*Problem description*: Each line of the records below that contains "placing" needs to be copied.

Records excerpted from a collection
• • •

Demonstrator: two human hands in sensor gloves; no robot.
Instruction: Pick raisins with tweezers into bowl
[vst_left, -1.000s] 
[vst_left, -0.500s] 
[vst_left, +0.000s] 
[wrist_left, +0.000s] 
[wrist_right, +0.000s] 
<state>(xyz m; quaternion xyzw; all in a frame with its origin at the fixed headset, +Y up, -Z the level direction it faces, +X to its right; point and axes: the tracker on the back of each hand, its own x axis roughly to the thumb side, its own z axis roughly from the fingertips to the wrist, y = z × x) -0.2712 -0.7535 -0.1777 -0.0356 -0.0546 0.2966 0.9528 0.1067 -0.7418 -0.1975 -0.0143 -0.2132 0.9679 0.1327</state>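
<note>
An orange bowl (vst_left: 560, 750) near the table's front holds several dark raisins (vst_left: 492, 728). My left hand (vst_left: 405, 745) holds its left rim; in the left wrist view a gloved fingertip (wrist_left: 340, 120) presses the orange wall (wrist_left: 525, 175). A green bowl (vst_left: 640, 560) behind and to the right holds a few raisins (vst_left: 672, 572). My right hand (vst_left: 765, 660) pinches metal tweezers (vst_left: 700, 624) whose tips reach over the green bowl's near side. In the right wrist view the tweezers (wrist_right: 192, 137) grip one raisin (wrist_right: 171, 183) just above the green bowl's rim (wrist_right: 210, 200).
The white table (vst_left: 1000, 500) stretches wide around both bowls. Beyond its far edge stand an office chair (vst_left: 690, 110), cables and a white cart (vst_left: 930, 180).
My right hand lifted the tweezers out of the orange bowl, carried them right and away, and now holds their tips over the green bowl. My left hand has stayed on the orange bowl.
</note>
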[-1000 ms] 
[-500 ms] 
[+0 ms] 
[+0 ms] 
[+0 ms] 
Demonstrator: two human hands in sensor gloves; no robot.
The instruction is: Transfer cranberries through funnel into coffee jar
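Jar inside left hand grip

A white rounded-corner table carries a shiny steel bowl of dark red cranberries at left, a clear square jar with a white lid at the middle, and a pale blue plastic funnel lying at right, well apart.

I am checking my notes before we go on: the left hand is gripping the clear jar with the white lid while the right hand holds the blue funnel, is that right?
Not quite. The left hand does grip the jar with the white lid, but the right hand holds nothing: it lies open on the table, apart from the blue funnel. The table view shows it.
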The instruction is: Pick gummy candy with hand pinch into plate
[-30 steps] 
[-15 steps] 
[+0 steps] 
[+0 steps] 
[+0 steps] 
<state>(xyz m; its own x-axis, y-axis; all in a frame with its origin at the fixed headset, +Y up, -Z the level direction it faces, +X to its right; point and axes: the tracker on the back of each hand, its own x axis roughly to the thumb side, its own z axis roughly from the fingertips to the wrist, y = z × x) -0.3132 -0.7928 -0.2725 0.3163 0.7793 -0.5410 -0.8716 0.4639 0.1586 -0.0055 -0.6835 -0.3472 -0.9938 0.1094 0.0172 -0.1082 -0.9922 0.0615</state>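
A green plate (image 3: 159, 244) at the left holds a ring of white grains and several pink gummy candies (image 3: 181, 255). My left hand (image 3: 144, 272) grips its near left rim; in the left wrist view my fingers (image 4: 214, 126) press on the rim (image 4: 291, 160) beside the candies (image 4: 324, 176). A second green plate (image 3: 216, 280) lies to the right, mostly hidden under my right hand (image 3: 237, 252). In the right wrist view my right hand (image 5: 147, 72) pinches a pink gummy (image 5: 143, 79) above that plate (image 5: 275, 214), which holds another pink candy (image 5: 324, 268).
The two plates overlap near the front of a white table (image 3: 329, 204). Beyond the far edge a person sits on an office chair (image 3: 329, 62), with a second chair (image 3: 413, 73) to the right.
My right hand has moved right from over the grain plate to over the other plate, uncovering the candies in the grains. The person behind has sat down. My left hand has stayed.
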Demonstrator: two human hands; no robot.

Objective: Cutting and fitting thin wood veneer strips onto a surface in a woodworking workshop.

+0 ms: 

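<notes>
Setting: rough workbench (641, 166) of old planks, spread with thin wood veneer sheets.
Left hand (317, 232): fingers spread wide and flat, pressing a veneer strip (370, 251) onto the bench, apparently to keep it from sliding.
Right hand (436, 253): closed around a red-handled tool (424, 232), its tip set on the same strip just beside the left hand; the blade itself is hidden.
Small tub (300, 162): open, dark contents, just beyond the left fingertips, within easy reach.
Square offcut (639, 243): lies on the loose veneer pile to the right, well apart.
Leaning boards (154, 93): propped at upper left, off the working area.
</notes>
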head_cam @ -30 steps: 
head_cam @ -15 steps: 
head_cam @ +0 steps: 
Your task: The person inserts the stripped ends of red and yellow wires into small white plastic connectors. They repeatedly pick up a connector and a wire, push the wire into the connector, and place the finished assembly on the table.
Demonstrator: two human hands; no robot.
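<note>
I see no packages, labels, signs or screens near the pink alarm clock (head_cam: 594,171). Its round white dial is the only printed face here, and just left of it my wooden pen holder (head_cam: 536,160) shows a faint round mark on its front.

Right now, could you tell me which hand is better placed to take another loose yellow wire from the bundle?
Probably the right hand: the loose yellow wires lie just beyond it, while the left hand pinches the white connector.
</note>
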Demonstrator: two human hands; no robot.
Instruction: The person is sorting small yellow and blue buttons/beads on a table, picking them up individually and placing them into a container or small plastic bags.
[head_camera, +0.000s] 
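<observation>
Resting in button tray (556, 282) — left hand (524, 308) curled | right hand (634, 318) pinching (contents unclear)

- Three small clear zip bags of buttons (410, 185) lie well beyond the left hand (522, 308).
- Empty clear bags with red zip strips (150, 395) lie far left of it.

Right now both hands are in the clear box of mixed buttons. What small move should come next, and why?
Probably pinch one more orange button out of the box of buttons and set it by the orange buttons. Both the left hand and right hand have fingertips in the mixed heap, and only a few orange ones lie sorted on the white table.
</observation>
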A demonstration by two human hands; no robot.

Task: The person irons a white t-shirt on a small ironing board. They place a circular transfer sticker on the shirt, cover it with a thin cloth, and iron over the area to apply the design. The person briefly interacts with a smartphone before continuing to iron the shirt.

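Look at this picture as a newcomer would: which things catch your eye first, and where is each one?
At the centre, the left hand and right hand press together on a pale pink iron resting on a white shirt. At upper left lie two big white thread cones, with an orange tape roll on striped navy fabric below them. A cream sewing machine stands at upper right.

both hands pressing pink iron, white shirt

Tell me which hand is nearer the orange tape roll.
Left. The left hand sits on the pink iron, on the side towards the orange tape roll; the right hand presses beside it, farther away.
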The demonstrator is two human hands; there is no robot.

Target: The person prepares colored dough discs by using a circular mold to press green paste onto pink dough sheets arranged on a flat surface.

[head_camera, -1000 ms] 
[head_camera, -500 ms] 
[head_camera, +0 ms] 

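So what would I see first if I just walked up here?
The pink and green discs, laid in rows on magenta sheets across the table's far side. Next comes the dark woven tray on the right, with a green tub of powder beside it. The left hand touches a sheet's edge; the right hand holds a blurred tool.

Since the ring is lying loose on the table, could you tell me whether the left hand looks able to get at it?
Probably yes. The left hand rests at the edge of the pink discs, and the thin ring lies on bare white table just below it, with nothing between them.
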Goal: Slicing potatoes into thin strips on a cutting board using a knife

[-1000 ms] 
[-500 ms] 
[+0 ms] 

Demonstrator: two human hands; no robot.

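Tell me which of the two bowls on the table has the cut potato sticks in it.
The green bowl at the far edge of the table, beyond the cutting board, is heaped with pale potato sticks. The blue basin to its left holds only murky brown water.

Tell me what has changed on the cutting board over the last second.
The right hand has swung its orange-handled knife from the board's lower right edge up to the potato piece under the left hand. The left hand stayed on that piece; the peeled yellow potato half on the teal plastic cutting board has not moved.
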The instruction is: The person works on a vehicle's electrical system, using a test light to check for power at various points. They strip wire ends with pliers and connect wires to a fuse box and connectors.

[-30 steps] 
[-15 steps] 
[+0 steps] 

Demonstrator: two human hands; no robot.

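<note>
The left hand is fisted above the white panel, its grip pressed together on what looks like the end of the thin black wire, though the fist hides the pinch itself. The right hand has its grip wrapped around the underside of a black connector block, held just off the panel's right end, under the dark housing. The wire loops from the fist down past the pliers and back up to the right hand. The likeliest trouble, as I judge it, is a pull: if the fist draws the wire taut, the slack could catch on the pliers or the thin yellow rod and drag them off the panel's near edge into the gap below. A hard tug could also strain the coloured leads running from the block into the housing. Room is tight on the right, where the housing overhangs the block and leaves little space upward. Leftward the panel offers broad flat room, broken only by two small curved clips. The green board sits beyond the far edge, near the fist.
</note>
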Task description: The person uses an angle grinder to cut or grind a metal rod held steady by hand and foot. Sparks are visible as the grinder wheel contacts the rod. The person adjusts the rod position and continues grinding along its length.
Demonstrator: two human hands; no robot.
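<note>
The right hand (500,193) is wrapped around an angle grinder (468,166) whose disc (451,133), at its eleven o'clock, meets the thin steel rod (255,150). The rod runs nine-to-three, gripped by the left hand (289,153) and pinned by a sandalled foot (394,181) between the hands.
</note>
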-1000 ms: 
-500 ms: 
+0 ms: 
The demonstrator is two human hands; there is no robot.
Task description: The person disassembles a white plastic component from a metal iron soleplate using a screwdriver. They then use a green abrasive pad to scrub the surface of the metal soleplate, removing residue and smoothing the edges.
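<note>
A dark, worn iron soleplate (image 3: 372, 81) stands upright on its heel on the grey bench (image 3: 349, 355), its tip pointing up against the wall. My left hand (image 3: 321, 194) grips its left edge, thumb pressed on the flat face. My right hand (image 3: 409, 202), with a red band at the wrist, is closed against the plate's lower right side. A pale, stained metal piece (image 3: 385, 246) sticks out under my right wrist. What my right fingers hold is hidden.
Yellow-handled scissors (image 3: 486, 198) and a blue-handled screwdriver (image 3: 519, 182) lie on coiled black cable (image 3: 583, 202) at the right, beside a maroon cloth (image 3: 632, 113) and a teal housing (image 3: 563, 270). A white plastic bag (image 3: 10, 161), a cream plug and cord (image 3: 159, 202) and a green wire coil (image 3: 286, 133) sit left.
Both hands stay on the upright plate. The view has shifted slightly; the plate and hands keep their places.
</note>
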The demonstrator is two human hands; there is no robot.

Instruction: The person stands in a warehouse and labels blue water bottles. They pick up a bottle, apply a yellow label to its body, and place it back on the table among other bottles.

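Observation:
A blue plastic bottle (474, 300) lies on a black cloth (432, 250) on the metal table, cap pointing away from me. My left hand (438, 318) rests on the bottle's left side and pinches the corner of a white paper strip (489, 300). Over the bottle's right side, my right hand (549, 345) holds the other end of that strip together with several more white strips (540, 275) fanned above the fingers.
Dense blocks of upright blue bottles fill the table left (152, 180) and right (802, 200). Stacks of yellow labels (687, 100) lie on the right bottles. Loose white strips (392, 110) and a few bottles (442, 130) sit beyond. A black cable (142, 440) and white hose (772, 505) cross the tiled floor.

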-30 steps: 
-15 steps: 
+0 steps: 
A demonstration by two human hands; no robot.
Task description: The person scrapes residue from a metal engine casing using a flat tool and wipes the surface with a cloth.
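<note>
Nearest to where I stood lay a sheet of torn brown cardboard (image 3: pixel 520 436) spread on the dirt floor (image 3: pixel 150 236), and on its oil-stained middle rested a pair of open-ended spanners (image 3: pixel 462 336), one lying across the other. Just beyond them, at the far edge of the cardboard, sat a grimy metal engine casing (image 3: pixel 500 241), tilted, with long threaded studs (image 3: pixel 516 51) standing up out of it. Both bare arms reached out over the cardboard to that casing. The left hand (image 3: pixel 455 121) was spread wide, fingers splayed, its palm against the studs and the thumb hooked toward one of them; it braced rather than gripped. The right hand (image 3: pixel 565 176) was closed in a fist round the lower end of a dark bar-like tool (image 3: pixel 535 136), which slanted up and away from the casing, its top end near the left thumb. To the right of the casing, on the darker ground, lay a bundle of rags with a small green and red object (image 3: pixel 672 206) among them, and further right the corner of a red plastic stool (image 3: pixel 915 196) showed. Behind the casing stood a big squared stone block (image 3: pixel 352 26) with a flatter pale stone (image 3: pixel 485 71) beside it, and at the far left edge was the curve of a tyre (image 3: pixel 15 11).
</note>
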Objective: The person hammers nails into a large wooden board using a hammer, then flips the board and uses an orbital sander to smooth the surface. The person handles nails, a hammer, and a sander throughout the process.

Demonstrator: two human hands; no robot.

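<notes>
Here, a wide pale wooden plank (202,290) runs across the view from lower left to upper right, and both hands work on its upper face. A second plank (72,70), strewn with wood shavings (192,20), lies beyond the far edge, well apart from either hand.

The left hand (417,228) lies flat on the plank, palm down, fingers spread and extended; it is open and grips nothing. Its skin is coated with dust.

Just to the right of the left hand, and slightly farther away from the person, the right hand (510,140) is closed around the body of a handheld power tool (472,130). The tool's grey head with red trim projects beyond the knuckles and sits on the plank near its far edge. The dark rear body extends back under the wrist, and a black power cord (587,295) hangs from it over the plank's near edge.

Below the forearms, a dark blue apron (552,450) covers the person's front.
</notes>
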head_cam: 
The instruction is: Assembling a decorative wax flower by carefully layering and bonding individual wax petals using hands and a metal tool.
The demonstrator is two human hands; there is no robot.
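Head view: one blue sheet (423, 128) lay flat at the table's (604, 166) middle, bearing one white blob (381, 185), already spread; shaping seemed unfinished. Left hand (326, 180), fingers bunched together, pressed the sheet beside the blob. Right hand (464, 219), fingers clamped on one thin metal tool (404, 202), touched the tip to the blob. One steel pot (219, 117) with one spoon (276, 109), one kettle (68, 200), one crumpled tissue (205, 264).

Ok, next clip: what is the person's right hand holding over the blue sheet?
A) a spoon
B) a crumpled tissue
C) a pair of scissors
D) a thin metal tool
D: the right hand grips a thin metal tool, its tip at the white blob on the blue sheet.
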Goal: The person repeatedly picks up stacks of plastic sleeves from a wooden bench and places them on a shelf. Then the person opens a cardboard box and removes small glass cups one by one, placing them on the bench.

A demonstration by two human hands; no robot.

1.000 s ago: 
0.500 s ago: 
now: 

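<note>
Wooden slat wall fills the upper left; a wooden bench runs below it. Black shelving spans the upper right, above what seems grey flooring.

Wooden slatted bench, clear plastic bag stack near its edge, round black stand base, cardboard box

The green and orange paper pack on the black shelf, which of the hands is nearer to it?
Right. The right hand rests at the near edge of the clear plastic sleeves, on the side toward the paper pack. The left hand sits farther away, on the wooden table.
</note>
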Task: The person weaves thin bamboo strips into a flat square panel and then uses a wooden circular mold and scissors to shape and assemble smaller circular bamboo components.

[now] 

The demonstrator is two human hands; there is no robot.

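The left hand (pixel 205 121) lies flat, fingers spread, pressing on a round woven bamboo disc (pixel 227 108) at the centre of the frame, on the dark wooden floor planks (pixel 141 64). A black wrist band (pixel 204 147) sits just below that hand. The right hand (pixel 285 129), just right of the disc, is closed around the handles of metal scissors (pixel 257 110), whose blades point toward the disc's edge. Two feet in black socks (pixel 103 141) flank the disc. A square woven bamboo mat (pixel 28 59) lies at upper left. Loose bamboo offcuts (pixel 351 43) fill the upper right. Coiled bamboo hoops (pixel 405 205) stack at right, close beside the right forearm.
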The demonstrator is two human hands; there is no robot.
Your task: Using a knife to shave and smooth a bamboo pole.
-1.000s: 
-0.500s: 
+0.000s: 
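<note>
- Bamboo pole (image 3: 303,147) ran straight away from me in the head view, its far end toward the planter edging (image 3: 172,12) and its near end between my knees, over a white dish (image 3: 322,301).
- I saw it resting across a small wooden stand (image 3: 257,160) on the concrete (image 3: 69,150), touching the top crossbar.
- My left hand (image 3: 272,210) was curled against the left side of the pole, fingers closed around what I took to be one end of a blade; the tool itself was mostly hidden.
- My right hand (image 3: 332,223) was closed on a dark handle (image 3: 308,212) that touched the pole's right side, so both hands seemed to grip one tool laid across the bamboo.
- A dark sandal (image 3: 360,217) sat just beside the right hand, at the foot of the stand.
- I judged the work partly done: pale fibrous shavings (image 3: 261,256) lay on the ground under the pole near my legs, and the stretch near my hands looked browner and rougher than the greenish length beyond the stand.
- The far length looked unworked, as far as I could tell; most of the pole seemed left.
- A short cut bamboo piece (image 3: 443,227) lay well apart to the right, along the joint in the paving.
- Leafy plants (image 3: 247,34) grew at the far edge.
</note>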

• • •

*Solution to the problem*:
Instruction: The person is sorting small yellow and blue buttons/beads on a table, picking them up individually and placing them into a container or small plastic bags.
Goal: The person repeatedly picks up stacks of plastic sleeves from a wooden bench and places them on a shelf. Then the person opens a cardboard box and removes small glass cups one by one, placing them on the bench.

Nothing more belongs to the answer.